Send back all of the data, word for word.

________

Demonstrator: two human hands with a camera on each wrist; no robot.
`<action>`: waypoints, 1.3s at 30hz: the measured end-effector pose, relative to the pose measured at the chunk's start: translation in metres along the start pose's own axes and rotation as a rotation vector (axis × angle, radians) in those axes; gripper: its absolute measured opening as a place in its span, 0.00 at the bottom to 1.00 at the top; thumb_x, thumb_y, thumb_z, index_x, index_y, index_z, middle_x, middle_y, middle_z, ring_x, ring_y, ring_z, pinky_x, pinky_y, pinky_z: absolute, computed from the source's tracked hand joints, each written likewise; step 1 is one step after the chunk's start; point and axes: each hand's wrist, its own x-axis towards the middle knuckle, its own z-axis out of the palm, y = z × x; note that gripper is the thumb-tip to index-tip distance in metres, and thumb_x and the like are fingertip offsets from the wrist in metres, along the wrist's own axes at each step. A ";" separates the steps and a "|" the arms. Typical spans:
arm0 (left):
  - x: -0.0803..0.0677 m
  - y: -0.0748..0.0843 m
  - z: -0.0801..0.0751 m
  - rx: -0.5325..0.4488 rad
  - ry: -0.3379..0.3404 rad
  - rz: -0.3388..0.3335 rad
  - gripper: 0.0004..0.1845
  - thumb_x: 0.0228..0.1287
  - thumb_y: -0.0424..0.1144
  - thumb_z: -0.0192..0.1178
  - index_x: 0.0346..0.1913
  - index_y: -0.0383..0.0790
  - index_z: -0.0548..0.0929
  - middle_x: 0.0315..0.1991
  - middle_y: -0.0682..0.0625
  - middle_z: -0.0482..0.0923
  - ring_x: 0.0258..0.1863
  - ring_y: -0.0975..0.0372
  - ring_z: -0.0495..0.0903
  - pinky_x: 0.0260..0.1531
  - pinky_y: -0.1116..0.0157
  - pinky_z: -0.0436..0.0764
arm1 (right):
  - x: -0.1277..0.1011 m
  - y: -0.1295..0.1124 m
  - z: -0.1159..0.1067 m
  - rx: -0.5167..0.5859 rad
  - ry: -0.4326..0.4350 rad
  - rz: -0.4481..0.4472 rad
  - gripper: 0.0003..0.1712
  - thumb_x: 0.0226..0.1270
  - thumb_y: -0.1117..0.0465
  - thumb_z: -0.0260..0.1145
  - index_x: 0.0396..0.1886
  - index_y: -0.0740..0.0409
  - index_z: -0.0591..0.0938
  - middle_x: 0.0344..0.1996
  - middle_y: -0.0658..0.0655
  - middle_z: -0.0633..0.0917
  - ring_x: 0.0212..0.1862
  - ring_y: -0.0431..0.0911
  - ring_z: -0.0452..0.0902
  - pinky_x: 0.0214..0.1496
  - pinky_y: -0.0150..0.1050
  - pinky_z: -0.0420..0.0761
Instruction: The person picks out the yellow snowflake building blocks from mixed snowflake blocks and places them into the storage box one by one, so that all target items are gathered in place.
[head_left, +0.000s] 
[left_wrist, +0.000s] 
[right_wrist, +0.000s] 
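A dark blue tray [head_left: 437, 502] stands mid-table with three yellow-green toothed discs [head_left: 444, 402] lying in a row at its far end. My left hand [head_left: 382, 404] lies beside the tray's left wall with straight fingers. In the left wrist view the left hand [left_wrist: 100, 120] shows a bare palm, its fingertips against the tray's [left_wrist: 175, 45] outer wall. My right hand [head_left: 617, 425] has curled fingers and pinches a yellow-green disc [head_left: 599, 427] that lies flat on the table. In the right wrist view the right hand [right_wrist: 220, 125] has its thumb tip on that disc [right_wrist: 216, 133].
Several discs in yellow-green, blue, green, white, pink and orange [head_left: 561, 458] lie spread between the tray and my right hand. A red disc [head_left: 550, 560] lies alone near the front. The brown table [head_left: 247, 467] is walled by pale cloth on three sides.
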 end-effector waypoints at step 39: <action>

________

» **Result for this task**:
Demonstrator: two human hands with a camera on each wrist; no robot.
`<action>`: waypoints, 1.3s at 30hz: the measured end-effector pose, relative to the pose measured at the chunk's start: translation in metres along the start pose's own axes and rotation as a rotation vector (axis × angle, radians) in those axes; gripper: its absolute measured opening as a place in its span, 0.00 at the bottom to 1.00 at the top; thumb_x, thumb_y, thumb_z, index_x, index_y, index_z, middle_x, middle_y, middle_z, ring_x, ring_y, ring_z, pinky_x, pinky_y, pinky_z: absolute, computed from the source's tracked hand joints, each written likewise; step 1 is one step after the chunk's start; point and axes: each hand's wrist, its own x-axis towards the middle knuckle, its own z-axis out of the palm, y = z × x; note that gripper is the thumb-tip to index-tip distance in metres, and thumb_x and the like are fingertip offsets from the wrist in metres, along the wrist's own axes at each step. A ";" separates the steps and a "|" the arms. Typical spans:
arm0 (left):
  - x: -0.0803..0.0677 m
  - y: -0.0748..0.0843 m
  - z: -0.0801..0.0751 m
  - rx: -0.5325..0.4488 rad
  - ry: -0.3379..0.3404 rad
  - rz: -0.3388..0.3335 rad
  - gripper: 0.0004..0.1845
  - thumb_x: 0.0228..0.1287
  - thumb_y: -0.0424..0.1144
  - thumb_z: -0.0192..0.1178
  - index_x: 0.0346..0.1913
  - index_y: -0.0383..0.0790
  - index_z: -0.0548..0.0929
  - middle_x: 0.0315..0.1991
  - middle_y: -0.0682..0.0625
  - middle_z: -0.0482..0.0923
  - ring_x: 0.0258..0.1863
  - ring_y: -0.0975..0.0372
  - ring_z: -0.0495..0.0903
  - pinky_x: 0.0260..0.1531
  - pinky_y: -0.1116..0.0157
  - pinky_z: -0.0436..0.0764
arm1 (right):
  - x: -0.1277..0.1011 m
  - y: -0.1295..0.1124 m
  - z: -0.1159..0.1067 m
  - rx: -0.5167..0.5859 rad
  - ry: -0.4326..0.4350 rad
  - rz: -0.4481..0.4472 rad
  - gripper: 0.0003..0.1712
  - thumb_x: 0.0226..0.1270
  - thumb_y: -0.1117..0.0465
  - thumb_z: -0.0260..0.1145
  - index_x: 0.0396..0.1886
  - index_y: -0.0740..0.0409
  - index_z: -0.0591..0.0938
  - middle_x: 0.0344..0.1996
  - middle_y: -0.0658..0.0655
  - middle_z: -0.0633..0.0917
  - ring_x: 0.0212..0.1862
  - ring_y: -0.0431..0.0911
  - ring_z: -0.0452..0.0902
  - pinky_x: 0.0214..0.1496
  - pinky_y: -0.0150..0.1050
  - pinky_z: -0.0420..0.0761
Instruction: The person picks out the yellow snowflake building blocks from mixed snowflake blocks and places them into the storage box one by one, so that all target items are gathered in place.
[head_left, +0.000s] 
[left_wrist, +0.000s] 
[right_wrist, +0.000s] 
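A dark blue tray [head_left: 437, 502] stands mid-table with three yellow-green toothed discs [head_left: 444, 402] lying in a row at its far end. My left hand [head_left: 382, 404] lies beside the tray's left wall with straight fingers. In the left wrist view the left hand [left_wrist: 100, 120] shows a bare palm, its fingertips against the tray's [left_wrist: 175, 45] outer wall. My right hand [head_left: 617, 425] has curled fingers and pinches a yellow-green disc [head_left: 599, 427] that lies flat on the table. In the right wrist view the right hand [right_wrist: 220, 125] has its thumb tip on that disc [right_wrist: 216, 133].
Several discs in yellow-green, blue, green, white, pink and orange [head_left: 561, 458] lie spread between the tray and my right hand. A red disc [head_left: 550, 560] lies alone near the front. The brown table [head_left: 247, 467] is walled by pale cloth on three sides.
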 end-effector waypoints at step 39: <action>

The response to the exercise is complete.